In the last
couple of weeks I’ve taken a look at the Pint Size Heroes versions of Jason Voorhees and Pinhead. But today, we take a look at the biggest and
baddest Pint Size Hero of them all – Cthulhu.
I’ve
written about Cthulhu collectables a few times on here now, and every time I do the site tends
to go a little nuts for a few days. I don’t have much additional material to contribute
about H.P. Lovecraft’s as a person since the last article I wrote. So let’s
just say the short version is that he was a very flawed man, but since his
passing his figurative tentacles have permeated broader pop/geek culture in a
way that he never could have anticipated in his lifetime.
Though the Pint
Size Heroes aesthetic is quite different, the look is clearly based on his
larger POP compatriot – outstretched tentacles, furry loincloth, speckled skin and
dragon-style wings. To fake his obvious size advantage over his series
companions, Cthulhu’s been made to appear larger by giving him a massive head. For the
most part this works well.

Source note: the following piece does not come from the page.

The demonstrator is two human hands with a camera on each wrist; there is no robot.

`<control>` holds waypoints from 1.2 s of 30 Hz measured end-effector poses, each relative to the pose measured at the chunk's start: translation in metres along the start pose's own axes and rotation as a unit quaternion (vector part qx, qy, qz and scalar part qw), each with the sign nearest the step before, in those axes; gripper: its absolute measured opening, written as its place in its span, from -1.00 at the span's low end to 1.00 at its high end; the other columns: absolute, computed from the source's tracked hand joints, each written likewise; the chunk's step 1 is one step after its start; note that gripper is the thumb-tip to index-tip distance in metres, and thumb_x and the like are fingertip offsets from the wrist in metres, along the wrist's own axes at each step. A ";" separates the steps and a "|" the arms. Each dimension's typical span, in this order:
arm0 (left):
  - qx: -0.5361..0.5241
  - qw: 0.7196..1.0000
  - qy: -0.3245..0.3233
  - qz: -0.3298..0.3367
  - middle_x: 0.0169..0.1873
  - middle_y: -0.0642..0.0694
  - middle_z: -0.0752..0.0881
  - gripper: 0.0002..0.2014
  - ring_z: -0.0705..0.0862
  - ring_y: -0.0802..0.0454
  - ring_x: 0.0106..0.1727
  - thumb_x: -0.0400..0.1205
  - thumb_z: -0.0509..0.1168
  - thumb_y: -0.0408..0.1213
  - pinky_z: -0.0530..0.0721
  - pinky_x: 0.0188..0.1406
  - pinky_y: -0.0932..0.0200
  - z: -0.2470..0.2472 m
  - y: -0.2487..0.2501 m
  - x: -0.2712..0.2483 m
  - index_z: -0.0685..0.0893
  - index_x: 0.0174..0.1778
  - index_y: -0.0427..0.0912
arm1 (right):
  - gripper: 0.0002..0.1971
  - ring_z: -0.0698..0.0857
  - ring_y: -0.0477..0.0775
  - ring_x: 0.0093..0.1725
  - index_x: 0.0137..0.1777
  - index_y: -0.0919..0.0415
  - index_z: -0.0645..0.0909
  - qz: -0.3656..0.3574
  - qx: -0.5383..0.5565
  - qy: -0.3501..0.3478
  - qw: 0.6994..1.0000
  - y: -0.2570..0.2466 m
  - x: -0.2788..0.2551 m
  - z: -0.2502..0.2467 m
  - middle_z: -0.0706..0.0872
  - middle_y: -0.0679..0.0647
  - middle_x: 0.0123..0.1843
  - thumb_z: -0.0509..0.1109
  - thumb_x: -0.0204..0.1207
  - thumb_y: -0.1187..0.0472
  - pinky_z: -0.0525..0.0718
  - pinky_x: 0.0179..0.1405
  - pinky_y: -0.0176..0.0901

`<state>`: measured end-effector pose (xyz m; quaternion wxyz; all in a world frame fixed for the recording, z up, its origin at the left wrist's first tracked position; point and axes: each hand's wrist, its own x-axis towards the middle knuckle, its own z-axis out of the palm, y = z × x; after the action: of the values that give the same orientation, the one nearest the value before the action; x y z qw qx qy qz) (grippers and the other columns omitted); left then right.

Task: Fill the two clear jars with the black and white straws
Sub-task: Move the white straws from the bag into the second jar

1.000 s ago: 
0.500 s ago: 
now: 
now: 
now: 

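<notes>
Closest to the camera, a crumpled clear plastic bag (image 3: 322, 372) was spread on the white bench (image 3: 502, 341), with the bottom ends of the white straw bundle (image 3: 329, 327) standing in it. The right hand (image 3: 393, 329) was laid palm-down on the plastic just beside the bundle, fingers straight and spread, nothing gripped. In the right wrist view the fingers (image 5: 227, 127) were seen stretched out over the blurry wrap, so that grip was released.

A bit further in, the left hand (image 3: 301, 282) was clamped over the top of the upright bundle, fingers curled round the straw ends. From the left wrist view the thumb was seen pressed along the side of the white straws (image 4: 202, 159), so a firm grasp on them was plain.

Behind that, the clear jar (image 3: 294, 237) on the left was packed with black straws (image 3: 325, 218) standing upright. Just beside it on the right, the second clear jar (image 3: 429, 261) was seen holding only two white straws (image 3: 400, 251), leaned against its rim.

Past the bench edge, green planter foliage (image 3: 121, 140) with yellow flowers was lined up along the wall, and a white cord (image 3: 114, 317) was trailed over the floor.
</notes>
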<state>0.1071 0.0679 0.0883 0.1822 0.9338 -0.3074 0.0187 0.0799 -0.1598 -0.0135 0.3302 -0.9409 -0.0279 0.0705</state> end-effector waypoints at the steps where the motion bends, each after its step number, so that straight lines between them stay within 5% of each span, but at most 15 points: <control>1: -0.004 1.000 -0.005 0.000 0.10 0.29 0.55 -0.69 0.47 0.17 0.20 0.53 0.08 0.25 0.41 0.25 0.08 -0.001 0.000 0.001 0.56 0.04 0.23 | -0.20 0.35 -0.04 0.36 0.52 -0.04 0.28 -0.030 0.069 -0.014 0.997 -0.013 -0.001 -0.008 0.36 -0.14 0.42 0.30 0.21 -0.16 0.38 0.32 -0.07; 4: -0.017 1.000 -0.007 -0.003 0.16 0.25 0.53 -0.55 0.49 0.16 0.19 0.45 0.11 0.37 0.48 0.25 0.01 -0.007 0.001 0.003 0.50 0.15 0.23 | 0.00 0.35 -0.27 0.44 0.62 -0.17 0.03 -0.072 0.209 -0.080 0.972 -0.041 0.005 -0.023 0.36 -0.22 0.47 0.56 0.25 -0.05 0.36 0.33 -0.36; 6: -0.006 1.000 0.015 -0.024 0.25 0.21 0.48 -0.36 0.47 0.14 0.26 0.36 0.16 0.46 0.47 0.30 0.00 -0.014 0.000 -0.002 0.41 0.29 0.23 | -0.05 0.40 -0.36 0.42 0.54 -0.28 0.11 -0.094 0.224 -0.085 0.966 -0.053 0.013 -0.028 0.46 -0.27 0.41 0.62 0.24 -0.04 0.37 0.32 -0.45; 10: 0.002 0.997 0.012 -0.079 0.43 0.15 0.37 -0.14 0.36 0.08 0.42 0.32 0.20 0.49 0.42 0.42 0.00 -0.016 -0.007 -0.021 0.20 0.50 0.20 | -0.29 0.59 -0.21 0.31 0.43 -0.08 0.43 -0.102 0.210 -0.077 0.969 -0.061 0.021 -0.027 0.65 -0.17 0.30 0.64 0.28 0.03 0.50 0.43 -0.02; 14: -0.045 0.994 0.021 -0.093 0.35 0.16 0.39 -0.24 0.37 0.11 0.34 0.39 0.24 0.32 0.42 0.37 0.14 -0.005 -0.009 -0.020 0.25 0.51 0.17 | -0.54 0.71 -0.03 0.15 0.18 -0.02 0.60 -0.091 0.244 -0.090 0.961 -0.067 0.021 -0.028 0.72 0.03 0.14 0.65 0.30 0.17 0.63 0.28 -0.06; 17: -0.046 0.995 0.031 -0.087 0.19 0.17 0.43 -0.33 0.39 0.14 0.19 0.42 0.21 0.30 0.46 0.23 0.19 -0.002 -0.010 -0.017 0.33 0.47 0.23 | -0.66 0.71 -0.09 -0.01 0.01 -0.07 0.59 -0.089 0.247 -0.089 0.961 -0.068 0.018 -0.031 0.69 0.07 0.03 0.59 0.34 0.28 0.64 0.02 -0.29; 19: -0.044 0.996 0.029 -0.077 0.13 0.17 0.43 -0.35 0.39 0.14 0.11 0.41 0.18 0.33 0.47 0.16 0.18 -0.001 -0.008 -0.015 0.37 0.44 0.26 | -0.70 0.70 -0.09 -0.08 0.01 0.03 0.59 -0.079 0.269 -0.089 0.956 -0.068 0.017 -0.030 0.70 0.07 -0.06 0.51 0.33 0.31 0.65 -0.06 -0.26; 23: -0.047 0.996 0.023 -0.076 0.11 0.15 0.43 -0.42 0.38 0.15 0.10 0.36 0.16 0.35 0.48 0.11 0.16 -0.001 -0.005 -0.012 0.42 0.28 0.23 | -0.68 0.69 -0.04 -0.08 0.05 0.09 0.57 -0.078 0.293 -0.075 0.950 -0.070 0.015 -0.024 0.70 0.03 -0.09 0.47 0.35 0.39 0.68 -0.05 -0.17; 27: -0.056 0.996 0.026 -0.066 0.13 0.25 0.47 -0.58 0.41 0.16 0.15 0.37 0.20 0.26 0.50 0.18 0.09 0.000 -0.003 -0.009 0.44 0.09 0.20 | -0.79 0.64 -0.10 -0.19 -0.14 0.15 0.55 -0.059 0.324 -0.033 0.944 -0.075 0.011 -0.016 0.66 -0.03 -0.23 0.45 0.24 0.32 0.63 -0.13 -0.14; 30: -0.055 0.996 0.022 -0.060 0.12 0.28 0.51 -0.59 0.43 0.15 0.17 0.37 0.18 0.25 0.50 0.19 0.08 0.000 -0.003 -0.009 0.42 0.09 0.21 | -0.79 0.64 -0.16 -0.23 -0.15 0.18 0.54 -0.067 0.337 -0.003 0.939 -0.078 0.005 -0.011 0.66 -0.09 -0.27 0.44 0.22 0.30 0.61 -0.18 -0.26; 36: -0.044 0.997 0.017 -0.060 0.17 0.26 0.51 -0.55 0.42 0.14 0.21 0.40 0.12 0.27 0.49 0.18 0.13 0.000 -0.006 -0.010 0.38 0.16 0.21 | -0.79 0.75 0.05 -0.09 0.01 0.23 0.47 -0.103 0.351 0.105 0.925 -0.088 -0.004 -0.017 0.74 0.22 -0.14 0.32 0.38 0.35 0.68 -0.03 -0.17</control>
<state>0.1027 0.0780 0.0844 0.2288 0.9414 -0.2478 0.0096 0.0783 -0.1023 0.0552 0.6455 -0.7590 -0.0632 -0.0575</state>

However, the backside seems to be tampoed with the
same design as the front, giving us ample view of Cthulhu’s backside – and
inadvertently giving the impression that he’s wearing a g-string. Cthulhu is
THICC, apparently.
The only
other downside is that his head doesn’t turn particularly well, as the wings
kind of block the neck motion. But it’s a small price to pay, on the
whole.
Of the Pint
Size Heroes I own, Cthulhu is far and away my favourite. Like virtually every
other piece of cutesy piece of Cthulhu merchandise out there, it’s a total
violation of H.P. Lovecraft’s original vision. But does he look kind of fun on
the shelf? Well, yeah. It’d be better if he glowed in the dark, but he’s
definitely a solid addition to my ever-expanding horror merchandise collection.